# Do the ears usually go down...



## Sheba'smom (Dec 7, 2007)

during teething? I have GSD mix.At one point both ears showed signs of going up.Well the one flopped back down and the other is now up.Will this happen with teething? She lost about 6-8 teeth at this point and I just thought it was weird how at one point they both looked like they were going up and then went down.We asked our vet if they could be taped but they dont do taping at our vet.Kinda at a loss here.........


----------



## Peet (Apr 27, 2005)

Whether they go down during teething, I wouldn't know for sure. But I do know that they go up after teething


----------



## Peet (Apr 27, 2005)

Whether they go down during teething, I wouldn't know for sure. But I do know that they go up after teething


----------



## grmnshpd21 (May 5, 2005)

Yes that is completely normal that the ears go down during teething.

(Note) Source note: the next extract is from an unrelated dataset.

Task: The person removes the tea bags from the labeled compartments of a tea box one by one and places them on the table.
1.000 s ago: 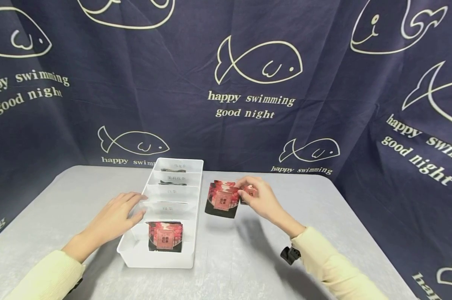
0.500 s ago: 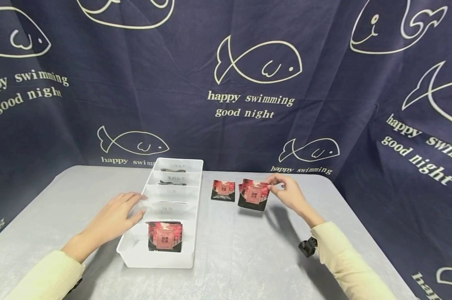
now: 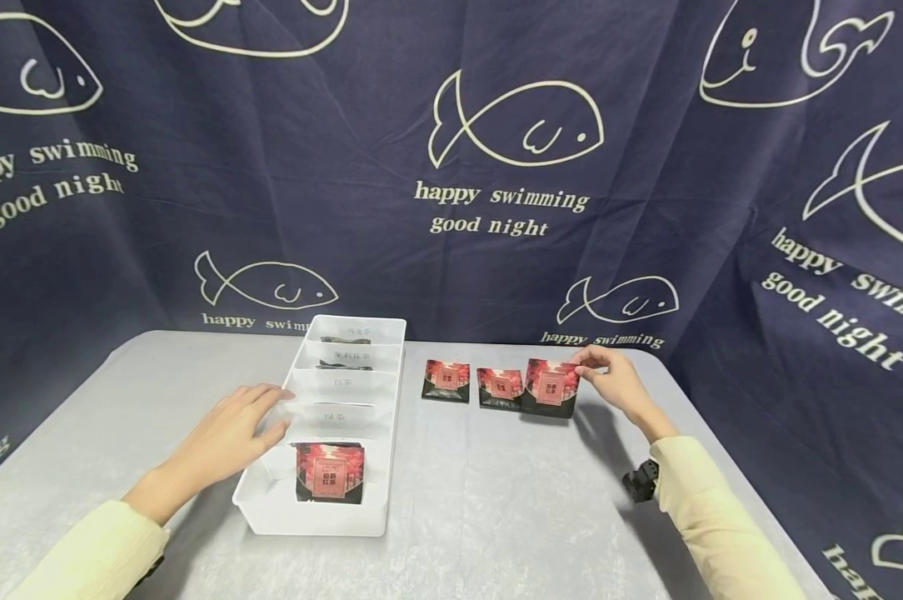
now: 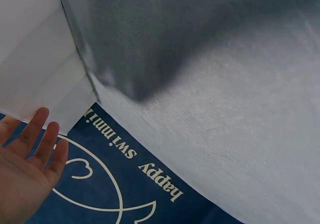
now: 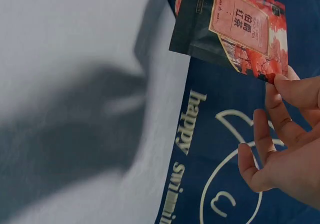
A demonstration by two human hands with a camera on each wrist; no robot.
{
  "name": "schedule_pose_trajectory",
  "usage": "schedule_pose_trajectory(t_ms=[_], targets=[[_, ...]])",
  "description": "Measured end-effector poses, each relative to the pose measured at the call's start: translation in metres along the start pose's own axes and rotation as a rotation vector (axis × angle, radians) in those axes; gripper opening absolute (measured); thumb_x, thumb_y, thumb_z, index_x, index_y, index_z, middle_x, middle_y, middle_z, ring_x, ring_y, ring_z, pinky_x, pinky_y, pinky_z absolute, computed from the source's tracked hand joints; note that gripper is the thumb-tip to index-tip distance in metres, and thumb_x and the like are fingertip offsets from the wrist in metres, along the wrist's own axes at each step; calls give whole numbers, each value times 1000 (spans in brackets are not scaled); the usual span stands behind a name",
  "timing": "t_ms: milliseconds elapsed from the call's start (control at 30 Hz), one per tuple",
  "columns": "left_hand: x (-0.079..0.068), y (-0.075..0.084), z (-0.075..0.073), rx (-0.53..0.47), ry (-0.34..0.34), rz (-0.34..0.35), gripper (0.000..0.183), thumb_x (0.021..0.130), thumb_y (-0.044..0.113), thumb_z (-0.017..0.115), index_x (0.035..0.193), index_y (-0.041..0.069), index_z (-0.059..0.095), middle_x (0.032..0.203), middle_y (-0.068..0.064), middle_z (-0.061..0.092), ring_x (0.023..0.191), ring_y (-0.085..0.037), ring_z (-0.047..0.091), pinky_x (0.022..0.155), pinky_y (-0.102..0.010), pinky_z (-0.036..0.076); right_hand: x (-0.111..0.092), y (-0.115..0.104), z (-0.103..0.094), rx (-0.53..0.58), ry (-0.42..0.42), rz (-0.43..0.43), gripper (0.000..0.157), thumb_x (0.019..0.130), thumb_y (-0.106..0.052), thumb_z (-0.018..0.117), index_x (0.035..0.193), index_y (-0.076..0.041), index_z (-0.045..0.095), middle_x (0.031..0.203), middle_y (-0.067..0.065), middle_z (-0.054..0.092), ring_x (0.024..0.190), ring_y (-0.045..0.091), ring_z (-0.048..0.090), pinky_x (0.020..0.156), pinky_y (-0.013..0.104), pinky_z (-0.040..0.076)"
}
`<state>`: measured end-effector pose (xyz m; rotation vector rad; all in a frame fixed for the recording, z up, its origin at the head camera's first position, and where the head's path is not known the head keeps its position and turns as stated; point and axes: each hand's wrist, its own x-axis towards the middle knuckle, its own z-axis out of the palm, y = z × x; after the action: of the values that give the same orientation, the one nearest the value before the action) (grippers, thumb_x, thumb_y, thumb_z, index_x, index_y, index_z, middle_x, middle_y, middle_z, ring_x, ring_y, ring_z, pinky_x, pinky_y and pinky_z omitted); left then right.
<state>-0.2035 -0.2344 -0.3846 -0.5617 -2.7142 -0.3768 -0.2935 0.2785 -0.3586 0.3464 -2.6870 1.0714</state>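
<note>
My right hand (image 3: 611, 379) pinches a red and black tea bag sachet (image 3: 551, 387) by its corner, thumb against forefinger. In the right wrist view the printed front of this sachet (image 5: 242, 23) shows, with the other fingers loosely bent below. Just left of it on the table lies a second sachet (image 3: 500, 388), and farther left a third sachet (image 3: 446, 381). My left hand (image 3: 230, 433) rests with relaxed fingers at the left rim of a white divided box (image 3: 346, 518). Another red sachet (image 3: 330, 472) stands in the box's front compartment, with more edges behind it.
The box's labelled dividers (image 3: 346, 385) run back in a row, with dark packet tops (image 3: 345, 364) showing in the rear compartments. The grey table (image 3: 466, 517) ends at a dark blue fish-print curtain (image 3: 511, 275) behind and at both sides.
My right hand has moved right. It has left two sachets lying in a row on the table and carries one at the row's right end. My left hand has stayed at the box.
</note>
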Motion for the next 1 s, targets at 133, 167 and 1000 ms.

They tend to be all over the place until they are done teething







They usually say if they were up before teething it is very likely that they will go back up after teething too.


----------



## Sheba'smom (Dec 7, 2007)

Thanks for the quick replies.I guess we will see what happens after teething


----------



## Liljah (Jan 20, 2008)

Oh yes, during teething, like everyone said, they go up and down. It is really funny to watch! Take lots of pictures so you can look back and compare, it will get a laugh out of you! Shane would have one ear up and the other down and if he gives you one of those "puppy looks"...that was it...I was on the floor!


----------